There have been mixed results regarding its effectiveness in treatment of T2DM. One study showed a significant decrease in A1C of 1.13% in use of the supplement over time while it did not show any effect on fasting blood glucose level. Another study did show a decrease in fasting levels of -0.96 mmol/L and 2 hour levels of -2.19 mmol/L. This study also showed a decrease in A1C of 0.85%.
Fenugreek was showed to be a supplement that may have some use in the maintenance of T2DM. However, there are definitely some reasons why not to recommend its use for this indication. The issue with its interference with the absorption of other orally administered medications could prove to be problematic in its usefulness since many of antidiabetic medications must be taken before meals. More studies are needed to determine its place in T2DM therapy but due to its ability to lower blood sugar, this should be encouraging to the scientific community to investigate more of these herbal supplements in an attempt to determine if they may have a place in modern medicine.
Smith J, Clinard V. Natural products for the management of type 2 diabetes mellitus and comorbid conditions. J Am Pharm Assoc. 2014; 54(5): 304-21
J Am Pharm Assoc. 2014; 54(5):304-21
Certain herbal and weight-loss supplements have been found to be counterfeit, and these supplements often include Sibutramine, which is an oral anorexiant and is linked to many cardiovascular issues and also to psychiatric problems. A 26-year-old woman took a dietary supplement, which turned out to be counterfeit, and shortly after, developed visual hallucinations, behavioral problems, hyperkinesia, dizziness and flushing. Laboratory tests ruled out rheumatic fever, and her psychiatric exam came back negative, but the neurological exam revealed chorea, which is characterized by involuntary bodily movements. The woman was then started on haloperidol, which she responded well too, and her body temperature and blood levels normalized. The association between Sibutramine and her chorea was not proven scientifically, but was suggested based on the time-symptom relationship, and this case serves as a warning to physicians to be careful what they are giving their patients or advising them to take because there are many products that contain Sibutramine that are easily available to the public.

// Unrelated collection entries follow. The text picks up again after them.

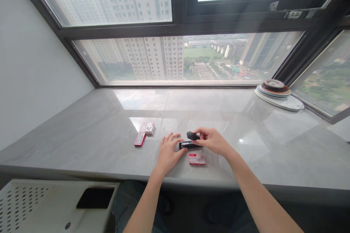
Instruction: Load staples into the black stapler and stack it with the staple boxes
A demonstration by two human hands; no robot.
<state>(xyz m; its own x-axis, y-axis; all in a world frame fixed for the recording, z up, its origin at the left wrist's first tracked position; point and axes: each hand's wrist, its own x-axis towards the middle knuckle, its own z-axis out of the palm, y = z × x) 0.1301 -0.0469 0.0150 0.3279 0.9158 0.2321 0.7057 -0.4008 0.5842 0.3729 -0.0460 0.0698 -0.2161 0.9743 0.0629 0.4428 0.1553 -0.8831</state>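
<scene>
A black stapler [188, 145] lies on the grey stone sill with its top arm [192, 135] raised and the metal staple channel exposed. My left hand [168, 151] grips the front end of its base between thumb and index finger, the other fingers spread on the sill. My right hand [212, 139] is closed at the hinge side of the stapler, thumb and fingertips pressed on it. Whether a small strip of staples is between those fingertips is too small to tell. A red and white box of staples [197, 159] lies flat just in front of the stapler.
Left of my hands lie a small pale box [150, 128] and a red-edged box [140, 139], close together. At the far right corner a pile of plates and discs [276, 91] stands by the window frame [175, 31]. A white perforated unit [54, 204] is below the sill's edge at left.
</scene>
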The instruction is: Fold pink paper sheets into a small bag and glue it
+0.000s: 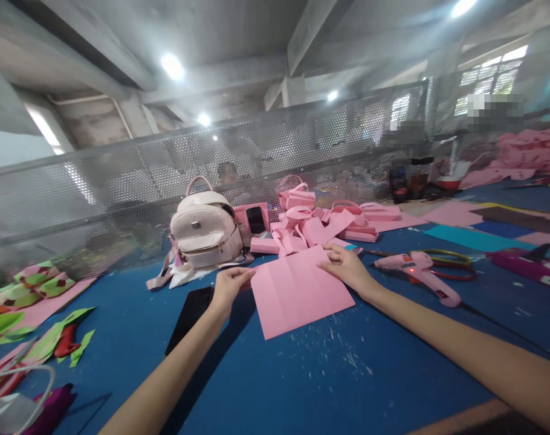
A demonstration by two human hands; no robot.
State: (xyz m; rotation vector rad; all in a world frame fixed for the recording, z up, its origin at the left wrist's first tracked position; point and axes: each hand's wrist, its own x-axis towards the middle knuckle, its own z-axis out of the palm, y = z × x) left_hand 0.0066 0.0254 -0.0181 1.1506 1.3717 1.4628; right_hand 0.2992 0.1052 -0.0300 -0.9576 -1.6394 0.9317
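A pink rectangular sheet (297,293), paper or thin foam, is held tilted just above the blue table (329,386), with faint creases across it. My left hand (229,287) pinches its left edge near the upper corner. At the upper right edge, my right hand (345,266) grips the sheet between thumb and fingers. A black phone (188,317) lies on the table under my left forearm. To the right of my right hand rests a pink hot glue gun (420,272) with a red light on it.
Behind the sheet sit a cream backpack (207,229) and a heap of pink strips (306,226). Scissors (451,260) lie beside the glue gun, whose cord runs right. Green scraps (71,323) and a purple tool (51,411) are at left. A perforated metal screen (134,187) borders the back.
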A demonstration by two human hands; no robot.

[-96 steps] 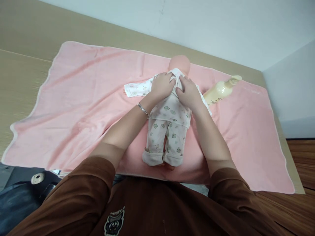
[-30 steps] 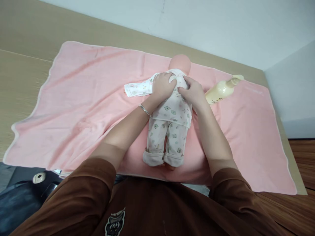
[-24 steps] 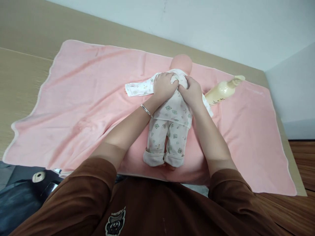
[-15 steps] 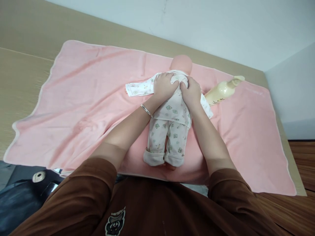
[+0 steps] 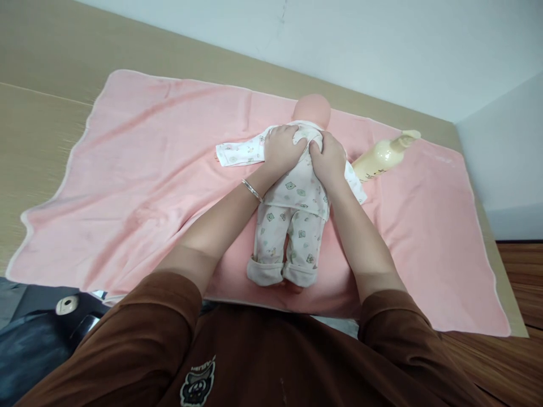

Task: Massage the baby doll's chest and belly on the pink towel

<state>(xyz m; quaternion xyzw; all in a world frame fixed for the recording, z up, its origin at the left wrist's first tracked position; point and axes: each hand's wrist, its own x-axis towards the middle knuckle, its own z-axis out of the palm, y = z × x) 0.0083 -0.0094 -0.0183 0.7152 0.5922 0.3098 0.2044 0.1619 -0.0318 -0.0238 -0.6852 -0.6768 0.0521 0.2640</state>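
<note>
A baby doll (image 5: 297, 186) in a white patterned top and trousers with rolled cuffs lies stretched out, its bald head (image 5: 313, 111) at the far end. No face shows on it. My left hand (image 5: 283, 150) is closed over the doll's left-side shoulder and upper body, thumb pointing inward. Opposite it, my right hand (image 5: 330, 158) wraps the other shoulder, its thumb close to the left one. The top is creased between the thumbs. Some fingertips are hidden. One sleeve (image 5: 241, 152) reaches out to the left, the other (image 5: 355, 183) to the right.
A pink blanket (image 5: 139, 147) lies under the doll on a wooden table (image 5: 46, 45). To the doll's right, a pale yellow pump bottle (image 5: 379, 158) lies tilted beside the sleeve. A white wall (image 5: 382, 51) stands behind. Dark items (image 5: 38, 339) sit at lower left.
</note>
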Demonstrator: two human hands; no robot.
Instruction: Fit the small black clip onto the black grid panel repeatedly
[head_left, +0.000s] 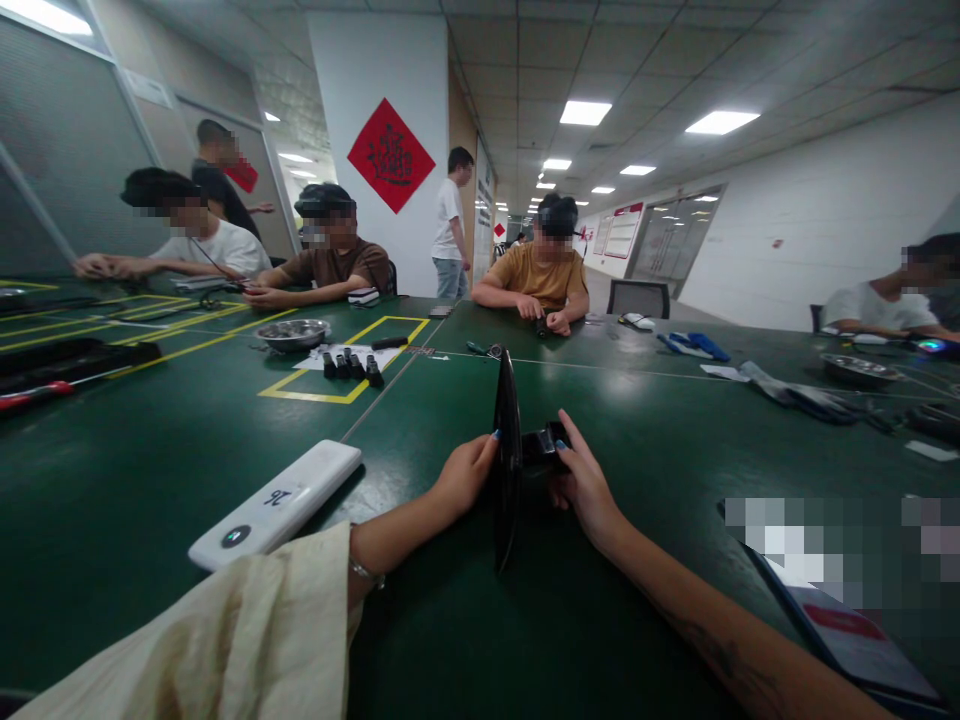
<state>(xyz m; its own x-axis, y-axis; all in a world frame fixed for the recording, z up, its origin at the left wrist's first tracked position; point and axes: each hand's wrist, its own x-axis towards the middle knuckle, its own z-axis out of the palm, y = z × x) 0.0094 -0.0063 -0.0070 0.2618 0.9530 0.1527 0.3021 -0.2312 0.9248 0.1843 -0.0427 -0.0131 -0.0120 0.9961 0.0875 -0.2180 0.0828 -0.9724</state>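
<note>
Gripping a black object (507, 480), left fingers (486, 456) and right fingers (576, 436) sit near a white “26” device (300, 495).

A thin, glossy black panel (508, 470) stands nearly upright just right of the frame's centre, seen almost edge-on, its outline gently curved. Against its right face sits a small black block (538, 446), chunky and shiny, partly hidden; whether the two are joined cannot be told.
</note>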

Clin Neuropharmacol. 2016 Jan 25. [Epub ahead of print]
This article is really interesting to me because I read a press release from the FDA MedWatch program about a dietary supplement that was recalled because it contained ingredients that were not listed on the label, and one of them was Sibutramine. The fact that this substance can cause cardiovascular and sever psychiatric problems yet is not indicated as being present in the medication is false-advertising for patients and is putting them in extreme danger. What if the patient had previously had a heart attack or stroke, and is trying to lose weight to prevent that again, but by taking one of these supplements, they really end up putting themselves back at risk for another one of those episodes? What if the patient had previous psychiatric history and this supplement stops the progress that their current therapies had been making? How can we make sure that patients are fully disclosing all dietary and herbal supplements to us when conducting CMR’s or patient interviews?